I have the following dataframe df
, where the variable types
corresponds to up to 3 types for each ID (the dataset has approximately 3000 rows):
ID types grade num
a01 a,b,c 7.1 1
a02 c,d 7.7 3
a03 c 7.3 4
a04 a,c,f 7.9 5
a05 a,c,e 6.7 3
I want to create a scatterplot, where the x axis corresponds to the num
column, the y axis corresponds to the grade
and the color of each point corresponds to its type, similar to this: https://i.sstatic.net/vWmVK.png
However, since types
has more than one value, I'm struggling to plot it. If types only had one type, I know I could simply do geom_point(aes(colour = types))
, but since it can have up to 3, I don't know how to proceed.
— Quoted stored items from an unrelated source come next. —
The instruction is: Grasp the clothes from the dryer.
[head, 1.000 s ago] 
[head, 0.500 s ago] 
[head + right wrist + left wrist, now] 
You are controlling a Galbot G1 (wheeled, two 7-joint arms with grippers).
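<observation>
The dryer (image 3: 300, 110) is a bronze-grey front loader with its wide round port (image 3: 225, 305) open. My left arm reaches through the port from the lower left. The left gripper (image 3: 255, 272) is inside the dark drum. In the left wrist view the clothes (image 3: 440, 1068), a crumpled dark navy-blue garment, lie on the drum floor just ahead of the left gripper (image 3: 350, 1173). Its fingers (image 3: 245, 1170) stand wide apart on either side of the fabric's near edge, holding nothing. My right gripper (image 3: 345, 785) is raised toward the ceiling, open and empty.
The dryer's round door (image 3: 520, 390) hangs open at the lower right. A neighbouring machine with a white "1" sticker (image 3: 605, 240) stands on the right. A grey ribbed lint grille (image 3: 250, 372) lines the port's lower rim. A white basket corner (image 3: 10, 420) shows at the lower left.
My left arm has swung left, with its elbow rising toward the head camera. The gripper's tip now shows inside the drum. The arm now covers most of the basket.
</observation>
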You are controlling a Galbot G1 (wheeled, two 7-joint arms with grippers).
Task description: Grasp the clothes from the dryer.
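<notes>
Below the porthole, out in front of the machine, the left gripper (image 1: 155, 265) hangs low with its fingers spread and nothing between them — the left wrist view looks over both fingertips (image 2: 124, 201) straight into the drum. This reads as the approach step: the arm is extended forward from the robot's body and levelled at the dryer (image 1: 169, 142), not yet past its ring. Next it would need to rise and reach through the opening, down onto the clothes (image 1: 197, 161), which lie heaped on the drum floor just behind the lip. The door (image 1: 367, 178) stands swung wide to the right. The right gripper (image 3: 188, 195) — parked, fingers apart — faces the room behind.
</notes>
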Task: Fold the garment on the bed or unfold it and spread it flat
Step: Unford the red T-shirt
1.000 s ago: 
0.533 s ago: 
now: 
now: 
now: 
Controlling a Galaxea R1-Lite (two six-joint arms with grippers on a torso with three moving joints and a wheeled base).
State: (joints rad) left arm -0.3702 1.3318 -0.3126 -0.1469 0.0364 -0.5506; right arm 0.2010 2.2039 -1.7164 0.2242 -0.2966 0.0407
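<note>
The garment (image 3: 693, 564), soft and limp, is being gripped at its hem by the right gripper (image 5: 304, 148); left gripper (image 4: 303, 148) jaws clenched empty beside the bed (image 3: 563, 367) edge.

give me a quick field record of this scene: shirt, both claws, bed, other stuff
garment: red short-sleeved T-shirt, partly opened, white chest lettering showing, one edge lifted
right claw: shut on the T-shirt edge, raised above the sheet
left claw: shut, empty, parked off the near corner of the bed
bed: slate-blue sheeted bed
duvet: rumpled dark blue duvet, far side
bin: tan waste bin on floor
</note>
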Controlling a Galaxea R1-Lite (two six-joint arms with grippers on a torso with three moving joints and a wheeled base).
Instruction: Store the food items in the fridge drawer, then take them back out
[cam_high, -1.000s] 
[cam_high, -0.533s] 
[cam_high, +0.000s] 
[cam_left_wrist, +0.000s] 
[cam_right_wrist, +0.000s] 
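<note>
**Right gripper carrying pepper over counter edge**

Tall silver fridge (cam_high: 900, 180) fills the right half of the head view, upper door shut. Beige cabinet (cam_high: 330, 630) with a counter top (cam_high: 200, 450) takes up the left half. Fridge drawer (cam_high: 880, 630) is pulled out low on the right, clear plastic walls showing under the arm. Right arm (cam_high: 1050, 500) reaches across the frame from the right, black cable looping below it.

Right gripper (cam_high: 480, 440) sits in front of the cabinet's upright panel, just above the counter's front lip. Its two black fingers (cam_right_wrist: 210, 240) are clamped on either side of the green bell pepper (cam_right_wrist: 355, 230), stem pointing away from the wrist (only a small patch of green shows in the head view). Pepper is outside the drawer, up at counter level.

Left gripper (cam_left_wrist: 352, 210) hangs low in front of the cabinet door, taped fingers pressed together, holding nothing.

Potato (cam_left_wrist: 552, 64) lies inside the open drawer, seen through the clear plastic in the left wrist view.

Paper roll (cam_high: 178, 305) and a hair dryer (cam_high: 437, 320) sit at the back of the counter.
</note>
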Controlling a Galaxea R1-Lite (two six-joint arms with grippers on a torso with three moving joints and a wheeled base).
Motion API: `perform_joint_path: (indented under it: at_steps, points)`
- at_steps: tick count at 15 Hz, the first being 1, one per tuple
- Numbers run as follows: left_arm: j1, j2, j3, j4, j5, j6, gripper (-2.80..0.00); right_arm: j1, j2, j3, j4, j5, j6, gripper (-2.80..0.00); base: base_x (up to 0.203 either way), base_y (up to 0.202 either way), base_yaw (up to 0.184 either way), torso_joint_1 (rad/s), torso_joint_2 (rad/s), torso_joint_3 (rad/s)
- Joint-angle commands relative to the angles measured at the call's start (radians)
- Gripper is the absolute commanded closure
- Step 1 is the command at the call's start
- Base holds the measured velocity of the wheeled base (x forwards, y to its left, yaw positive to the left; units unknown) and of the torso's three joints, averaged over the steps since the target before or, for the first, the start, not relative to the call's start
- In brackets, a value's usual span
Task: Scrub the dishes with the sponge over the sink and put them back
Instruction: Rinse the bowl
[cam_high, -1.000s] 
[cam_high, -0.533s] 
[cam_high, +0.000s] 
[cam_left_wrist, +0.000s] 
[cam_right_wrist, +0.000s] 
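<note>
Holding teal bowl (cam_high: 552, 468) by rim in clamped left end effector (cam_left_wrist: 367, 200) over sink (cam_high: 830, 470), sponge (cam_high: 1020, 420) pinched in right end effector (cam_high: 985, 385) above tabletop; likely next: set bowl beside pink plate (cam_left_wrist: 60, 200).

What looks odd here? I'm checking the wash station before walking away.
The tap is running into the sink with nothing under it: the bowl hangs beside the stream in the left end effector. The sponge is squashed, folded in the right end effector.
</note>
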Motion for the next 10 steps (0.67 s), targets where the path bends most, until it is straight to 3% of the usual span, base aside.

I like tidyr::separate_rows
which by default will split the column in question into multiple rows for each separate value it detects.
library(tidyverse)
df1 %>%
separate_rows(types) %>%
ggplot(aes(num, grade, color = types)) +
# geom_point() + # points are overplotted
geom_jitter(width = 0.1, height = 0.1)
Or more minimally:
ggplot(tidyr::separate_rows(df, types), aes(num, grade, color = types)) +
# geom_point() + # points are overplotted
geom_jitter(width = 0.1, height = 0.1)